**Task statement**
Beginning with the line that contains "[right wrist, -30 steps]", return every line down to the last one in the material below, exactly and with no others.

**Input data**
+-------+

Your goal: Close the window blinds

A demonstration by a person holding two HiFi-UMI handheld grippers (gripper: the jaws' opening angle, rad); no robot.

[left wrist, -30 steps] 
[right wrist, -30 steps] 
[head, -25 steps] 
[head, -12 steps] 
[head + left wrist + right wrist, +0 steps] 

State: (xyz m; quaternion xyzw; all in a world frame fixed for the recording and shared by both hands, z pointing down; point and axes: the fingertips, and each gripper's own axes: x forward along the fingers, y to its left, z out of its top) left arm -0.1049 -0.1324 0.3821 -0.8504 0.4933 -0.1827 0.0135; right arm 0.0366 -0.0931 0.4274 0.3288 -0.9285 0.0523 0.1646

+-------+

**Answer for the task**
[right wrist, -30 steps] 
[head, -25 steps] 
[head, -12 steps] 
[head + left wrist + right wrist, +0 steps] 

State: (xyz m; quaternion xyzw; all in a world frame fixed for the recording and shared by both hands, z pointing down; point and axes: the fingertips, and each gripper's own axes: x forward along the fingers, y to its left, z out of its top) left arm -0.1049 -0.1324 0.3821 -0.8504 0.4933 -0.1827 0.0135; right arm 0.0366 -0.0931 0.4274 0.3288 -0.9285 0.0523 0.1646

There is no more to the exercise.